Freemasonry adapted to the successive French empires that followed the French Revolution. Jose Bonaparte was made Grand Master of the Grand Orient de France in circa 1804 but his brother Napoleon Bonaparte, Emperor of France wasn't a Freemason contrary to popular belief and though Freemasons a "bunch of imbeciles that sometimes did good things."

In the 1870 Paris Commune, large numbers of Freemasons were heavily involved and took an active role. Many of these Freemasons such as Thirifocq, Jules Vallès and Élisée Reclus were socialists. Le Droit Humain, an off shoot of the Grand Orient de France become a large international Masonic organisation in the XIX century and had also very notable socialist activists among its ranks such as founders George Martin, Marie Deraismes and in England, feminist, socialist and activist Annie Besant. The British Empire played an important part in the dissemination of Anglo Saxon styled so called regular Freemasonry throughout its territories but in Latino America, Bolivar the heroe of the independence was a Freemason ( who later turned on Freemasonry, sadly). 

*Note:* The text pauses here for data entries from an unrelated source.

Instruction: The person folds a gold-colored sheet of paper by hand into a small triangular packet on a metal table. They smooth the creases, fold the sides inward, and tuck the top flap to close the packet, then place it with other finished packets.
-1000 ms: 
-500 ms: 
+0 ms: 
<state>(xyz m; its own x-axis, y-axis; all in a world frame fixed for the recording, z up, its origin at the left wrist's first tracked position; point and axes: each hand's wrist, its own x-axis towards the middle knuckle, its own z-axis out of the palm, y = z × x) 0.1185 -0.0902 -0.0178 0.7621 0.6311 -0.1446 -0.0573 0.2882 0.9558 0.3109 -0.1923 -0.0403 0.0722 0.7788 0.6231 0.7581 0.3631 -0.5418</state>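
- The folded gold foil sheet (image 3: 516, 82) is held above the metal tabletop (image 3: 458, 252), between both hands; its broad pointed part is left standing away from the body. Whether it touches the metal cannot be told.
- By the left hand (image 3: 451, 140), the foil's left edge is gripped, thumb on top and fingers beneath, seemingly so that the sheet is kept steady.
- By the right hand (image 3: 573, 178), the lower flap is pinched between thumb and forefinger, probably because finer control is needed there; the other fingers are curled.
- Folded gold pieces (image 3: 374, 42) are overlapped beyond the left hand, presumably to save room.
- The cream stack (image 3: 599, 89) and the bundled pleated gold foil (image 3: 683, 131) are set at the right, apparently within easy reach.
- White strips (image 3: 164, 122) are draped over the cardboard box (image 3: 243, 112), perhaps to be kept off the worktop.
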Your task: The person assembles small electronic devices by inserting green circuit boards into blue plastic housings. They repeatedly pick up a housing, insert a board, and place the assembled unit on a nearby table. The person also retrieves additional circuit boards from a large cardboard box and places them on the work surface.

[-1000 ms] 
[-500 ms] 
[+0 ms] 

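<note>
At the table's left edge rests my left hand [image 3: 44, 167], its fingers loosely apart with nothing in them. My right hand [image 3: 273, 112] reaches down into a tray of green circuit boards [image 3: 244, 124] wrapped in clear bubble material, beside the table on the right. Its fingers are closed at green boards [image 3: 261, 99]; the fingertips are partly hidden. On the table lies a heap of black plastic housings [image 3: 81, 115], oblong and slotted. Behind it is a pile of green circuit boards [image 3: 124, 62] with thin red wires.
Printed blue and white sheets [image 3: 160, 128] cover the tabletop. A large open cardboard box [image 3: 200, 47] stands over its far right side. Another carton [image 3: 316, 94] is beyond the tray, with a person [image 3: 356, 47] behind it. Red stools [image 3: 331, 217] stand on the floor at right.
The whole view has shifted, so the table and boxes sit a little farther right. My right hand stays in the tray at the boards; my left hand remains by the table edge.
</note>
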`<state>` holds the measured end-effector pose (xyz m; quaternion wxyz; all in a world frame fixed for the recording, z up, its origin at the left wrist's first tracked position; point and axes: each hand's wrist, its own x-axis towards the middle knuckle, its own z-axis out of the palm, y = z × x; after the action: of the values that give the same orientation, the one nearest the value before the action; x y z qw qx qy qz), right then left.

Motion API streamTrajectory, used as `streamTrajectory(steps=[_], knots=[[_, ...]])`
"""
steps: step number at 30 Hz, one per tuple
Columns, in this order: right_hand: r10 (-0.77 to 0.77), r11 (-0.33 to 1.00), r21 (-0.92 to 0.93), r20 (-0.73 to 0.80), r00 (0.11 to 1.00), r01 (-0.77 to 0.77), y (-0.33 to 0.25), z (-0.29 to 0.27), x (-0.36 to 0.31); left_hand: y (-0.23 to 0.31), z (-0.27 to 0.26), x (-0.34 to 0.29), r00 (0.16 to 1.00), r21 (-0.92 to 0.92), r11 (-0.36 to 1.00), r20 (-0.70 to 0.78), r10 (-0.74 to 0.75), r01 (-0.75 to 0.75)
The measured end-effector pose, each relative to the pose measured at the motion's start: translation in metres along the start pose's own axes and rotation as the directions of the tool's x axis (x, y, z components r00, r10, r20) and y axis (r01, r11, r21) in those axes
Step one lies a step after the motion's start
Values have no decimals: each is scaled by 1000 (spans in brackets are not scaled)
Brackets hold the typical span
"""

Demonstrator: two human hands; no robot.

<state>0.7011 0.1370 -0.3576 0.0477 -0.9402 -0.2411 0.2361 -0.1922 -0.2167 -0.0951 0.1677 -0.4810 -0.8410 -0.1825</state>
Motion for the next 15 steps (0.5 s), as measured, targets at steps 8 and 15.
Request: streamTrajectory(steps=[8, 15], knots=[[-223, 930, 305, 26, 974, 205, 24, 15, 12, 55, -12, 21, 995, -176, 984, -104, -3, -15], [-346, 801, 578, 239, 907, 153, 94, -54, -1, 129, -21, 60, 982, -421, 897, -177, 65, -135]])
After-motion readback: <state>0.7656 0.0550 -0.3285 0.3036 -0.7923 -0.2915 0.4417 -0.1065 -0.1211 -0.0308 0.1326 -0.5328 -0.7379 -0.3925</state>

The Enlightenment is still an ongoing process and not a done deal relegated to history books. And Freemasonry, the condensed essence of Renaissance and Enlightenment values, to paraphrase Masonic author Kirk McNulty, is therefore not the domain of boring old middle class men in black suits. Freemasonry doesn't belong to the middle and upper classes nor the aspiring working classes. All this is snobbery and a misguided understanding of what Freemasonry is and was. Freemasonry trascends class, religious, racial and social barriers. It is the brotherhood of mankind under the All Seeing Eye of the Great Architect of the Universe.